Volume 31 Issue 33 28 Oct 2022 3 Heshvan 5783

From the Principal

Andrew Watt – Principal

Welcome to Adina Roth, our Head of Jewish life 

I was delighted to welcome Adina and introduce her in-person to our staff and students this week. Adina has arrived from Johannesburg, South Africa and will later be joined by her husband Farryl, a musician and physiotherapist.

Adina Roth

Adina and Farryl have two children: Maya, who will be commencing in Year 8, and Adam, who will be commencing in Year 4 next year. We look forward to welcoming them into our Emanuel family. As Adina shared in a previous communication, she will be partnering with us to ‘raise the sparks’ of Jewish life, of meaning-making, Jewish learning and ritual, spirit, and soul for the students of Emanuel and our wider community. 

Adina has been working in the field of Jewish education in South Africa for over seventeen years. She has designed and delivered an independent Bar and Bat Mitzvah Program, which is about making the years in the build-up to this coming of age as rich and meaningful as possible. Adina is also a Clinical Psychologist. She seeks to bring psychological insight into her teaching of children, pre-teens, and teens at these incredibly impressionable times in their lives. Adina’s first great loves were literature and poetry. Thus, she incorporates stories and poetry as she teaches the profound stories and teachings of our heritage, seeking to make them relatable. Where appropriate, Adina encourages the use of art, music and dance in Torah learning and at times, she likes to take her students out to nature to learn in earthy settings.

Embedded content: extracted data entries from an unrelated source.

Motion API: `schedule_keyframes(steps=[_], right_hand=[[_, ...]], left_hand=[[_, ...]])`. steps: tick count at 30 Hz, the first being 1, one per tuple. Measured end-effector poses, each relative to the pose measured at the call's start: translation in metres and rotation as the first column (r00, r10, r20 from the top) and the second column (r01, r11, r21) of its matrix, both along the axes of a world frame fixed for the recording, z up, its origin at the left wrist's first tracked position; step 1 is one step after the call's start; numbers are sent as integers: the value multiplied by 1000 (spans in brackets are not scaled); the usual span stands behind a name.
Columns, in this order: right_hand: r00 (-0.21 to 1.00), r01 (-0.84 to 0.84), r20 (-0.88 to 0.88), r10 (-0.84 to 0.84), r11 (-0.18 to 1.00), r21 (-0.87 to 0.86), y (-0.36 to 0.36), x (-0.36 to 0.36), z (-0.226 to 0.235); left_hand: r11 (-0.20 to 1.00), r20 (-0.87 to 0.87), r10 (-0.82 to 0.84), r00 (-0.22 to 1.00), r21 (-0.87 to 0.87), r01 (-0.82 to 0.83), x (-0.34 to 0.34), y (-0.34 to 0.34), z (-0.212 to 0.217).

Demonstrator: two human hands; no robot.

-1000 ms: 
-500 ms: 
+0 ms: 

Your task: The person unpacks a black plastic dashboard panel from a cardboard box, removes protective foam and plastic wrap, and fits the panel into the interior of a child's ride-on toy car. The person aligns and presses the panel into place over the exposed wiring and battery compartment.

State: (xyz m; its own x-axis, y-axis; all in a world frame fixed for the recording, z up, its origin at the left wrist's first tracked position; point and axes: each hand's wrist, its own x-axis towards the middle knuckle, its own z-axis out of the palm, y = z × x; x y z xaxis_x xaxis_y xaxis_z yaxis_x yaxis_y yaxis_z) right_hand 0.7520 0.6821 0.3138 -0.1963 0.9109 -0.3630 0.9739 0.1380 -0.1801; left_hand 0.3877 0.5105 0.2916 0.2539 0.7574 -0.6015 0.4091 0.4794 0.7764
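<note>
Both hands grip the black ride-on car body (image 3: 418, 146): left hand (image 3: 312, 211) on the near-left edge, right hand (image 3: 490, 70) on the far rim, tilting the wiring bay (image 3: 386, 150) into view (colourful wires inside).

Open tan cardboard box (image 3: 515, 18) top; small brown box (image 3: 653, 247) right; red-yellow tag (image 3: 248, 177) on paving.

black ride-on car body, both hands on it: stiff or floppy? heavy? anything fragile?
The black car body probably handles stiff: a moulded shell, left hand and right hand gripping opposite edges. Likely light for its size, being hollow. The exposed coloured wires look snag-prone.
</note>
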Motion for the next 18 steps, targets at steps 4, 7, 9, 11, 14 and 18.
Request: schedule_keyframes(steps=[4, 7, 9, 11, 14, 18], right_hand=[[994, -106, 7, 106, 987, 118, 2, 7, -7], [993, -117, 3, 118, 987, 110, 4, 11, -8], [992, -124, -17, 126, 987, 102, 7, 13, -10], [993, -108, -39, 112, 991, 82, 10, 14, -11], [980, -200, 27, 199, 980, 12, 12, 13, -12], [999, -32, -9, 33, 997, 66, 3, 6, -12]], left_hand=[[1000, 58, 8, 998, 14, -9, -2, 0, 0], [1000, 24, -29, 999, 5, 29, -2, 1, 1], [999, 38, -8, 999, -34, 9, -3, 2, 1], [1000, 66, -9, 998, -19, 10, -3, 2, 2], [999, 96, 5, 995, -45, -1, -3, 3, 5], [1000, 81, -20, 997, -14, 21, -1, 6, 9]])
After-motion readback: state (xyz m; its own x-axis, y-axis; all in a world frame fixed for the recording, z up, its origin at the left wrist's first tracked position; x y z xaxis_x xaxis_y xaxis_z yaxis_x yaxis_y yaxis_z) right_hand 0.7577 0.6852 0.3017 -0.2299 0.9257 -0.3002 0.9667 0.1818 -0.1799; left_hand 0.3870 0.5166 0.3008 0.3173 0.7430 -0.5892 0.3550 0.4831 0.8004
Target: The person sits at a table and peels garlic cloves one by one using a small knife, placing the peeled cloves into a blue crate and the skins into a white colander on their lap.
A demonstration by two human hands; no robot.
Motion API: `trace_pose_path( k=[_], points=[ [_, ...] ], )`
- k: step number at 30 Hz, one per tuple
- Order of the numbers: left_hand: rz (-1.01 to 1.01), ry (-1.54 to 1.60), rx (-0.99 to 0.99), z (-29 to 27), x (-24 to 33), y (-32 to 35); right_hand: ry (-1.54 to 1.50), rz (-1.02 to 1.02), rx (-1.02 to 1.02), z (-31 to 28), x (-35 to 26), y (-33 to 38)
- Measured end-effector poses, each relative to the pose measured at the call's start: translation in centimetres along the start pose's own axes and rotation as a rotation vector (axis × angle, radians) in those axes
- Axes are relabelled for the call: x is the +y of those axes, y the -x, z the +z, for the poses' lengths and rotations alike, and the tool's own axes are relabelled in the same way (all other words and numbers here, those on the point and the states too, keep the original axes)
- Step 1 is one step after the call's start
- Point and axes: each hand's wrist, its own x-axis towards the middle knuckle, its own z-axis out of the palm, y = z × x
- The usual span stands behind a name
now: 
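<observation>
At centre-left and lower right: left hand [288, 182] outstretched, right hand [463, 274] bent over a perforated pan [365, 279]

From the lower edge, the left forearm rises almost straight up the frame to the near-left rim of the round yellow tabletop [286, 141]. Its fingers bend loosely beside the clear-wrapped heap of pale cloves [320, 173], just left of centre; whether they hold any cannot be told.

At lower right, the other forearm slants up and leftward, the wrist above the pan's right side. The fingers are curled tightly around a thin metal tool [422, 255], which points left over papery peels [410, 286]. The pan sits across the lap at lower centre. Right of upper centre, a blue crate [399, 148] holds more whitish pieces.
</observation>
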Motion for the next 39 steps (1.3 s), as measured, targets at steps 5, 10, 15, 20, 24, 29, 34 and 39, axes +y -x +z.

Adina has taught courses for Melton and her own Torah classes to adults for many years, drawing on insights from traditional midrash, psychology, and literature.  She is currently a rabbinical student at Yeshivat Maharat, the groundbreaking modern-orthodox institution in New York, currently ordaining women!

Adina hopes to bring her wide experience and love for this work to our community. She loves to jog, spend time in nature and listen to podcasts and she is so excited to be joining our school community. We hope that Adina’s time at Emanuel is rich, rewarding, and fruitful.

Our growing dependence on social media

Some parents may have watched Todd Sampson’s expose, Mirror Mirror, in which he highlighted both the danger of unsupervised use of social media and the growing dependence of young adults on their devices. It is clear that social media has become a dominant force in our world, for better or worse. On waking up each morning, the first thing over 55% of us do, is to check our phones for posts, likes, news, or WhatsApp messages left overnight. Apparently, the average Australian looks at their phone screen 221 times per day, or once every 4 minutes. Social media is now an unstoppable global phenomenon and is accessed 24/7 by the 98% of Australians who own a device. In the last two decades, young adults have moved from an average of 10 minutes each day, to nearly 3 hours per day. That is 20% of our waking hours – and this must have an impact. Research shows that TikTok, Instagram and Snapshot are the current favourites, but a wide range of new social media sites are emerging. Some online chat sites, like OMEGLE are all about talking to strangers, and these can pose a real danger, due to online predators. The impacts of the overuse of social media are both profound and disturbing. It has been closely linked to sleep deprivation, social anxiety, loneliness, bullying and depression. The more time we spend on social media, the less time we have to actually interact face-to-face and develop new relationships. This can impact academic performance and our physical health

In assembly this week, our students were challenged to reflect on their use of social media, to determine whether they were showing signs of dependence. If your child can stay off social media for a week without anxiety, or feeling that they are missing out, and if they can resist urges to look at their screens over this period, they are in the minority! Most people can shift over to socialising, exercising, and studying, but a growing number of young people are struggling to switch their devices off.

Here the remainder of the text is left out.